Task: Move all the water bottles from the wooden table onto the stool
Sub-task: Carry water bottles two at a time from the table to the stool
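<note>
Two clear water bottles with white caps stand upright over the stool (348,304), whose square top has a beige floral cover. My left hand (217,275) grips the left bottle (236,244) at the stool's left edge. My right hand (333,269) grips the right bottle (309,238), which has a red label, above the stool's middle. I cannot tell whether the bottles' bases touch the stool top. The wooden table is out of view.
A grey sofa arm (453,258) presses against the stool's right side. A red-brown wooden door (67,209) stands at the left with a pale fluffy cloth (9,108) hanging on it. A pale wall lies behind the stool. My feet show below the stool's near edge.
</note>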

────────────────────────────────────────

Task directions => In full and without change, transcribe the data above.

Solution =>
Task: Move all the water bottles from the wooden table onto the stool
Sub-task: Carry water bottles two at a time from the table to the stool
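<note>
Two clear water bottles with white caps stand upright over the stool (348,304), whose square top has a beige floral cover. My left hand (217,275) grips the left bottle (236,244) at the stool's left edge. My right hand (333,269) grips the right bottle (309,238), which has a red label, above the stool's middle. I cannot tell whether the bottles' bases touch the stool top. The wooden table is out of view.
A grey sofa arm (453,258) presses against the stool's right side. A red-brown wooden door (67,209) stands at the left with a pale fluffy cloth (9,108) hanging on it. A pale wall lies behind the stool. My feet show below the stool's near edge.
</note>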

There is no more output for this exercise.